Data block:
········

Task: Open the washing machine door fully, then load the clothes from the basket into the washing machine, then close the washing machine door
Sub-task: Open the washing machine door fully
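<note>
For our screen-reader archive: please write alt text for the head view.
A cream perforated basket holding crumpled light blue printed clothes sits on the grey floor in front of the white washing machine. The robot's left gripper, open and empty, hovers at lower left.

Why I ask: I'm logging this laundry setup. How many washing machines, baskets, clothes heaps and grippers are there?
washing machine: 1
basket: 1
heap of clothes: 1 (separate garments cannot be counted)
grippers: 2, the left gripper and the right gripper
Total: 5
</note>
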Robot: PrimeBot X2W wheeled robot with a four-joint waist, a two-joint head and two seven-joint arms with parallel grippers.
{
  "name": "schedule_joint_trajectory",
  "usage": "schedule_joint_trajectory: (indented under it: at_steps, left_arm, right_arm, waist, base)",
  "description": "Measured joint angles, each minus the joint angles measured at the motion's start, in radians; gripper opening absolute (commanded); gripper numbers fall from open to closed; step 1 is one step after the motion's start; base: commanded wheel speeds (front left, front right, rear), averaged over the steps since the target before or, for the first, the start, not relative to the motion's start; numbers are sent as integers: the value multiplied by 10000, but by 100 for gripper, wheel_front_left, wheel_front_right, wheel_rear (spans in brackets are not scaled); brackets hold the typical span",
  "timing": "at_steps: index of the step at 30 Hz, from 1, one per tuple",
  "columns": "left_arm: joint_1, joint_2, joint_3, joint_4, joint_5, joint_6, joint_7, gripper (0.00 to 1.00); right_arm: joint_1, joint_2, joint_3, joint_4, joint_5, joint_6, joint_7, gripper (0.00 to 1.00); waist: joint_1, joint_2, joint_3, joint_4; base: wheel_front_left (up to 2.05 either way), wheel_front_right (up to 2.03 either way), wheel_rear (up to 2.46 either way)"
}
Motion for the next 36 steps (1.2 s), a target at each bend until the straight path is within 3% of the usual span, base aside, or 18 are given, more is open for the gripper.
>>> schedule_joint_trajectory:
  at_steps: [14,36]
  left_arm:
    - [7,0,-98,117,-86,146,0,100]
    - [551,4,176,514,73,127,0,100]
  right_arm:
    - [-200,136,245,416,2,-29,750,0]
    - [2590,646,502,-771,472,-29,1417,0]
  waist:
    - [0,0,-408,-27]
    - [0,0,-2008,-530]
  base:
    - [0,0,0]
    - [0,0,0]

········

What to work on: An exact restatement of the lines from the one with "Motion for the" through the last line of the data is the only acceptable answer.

Output below:
Motion for the next 36 steps (1.2 s), a target at each bend until the straight path is within 3% of the usual span, base aside, or 18 are given, more is open for the gripper.
>>> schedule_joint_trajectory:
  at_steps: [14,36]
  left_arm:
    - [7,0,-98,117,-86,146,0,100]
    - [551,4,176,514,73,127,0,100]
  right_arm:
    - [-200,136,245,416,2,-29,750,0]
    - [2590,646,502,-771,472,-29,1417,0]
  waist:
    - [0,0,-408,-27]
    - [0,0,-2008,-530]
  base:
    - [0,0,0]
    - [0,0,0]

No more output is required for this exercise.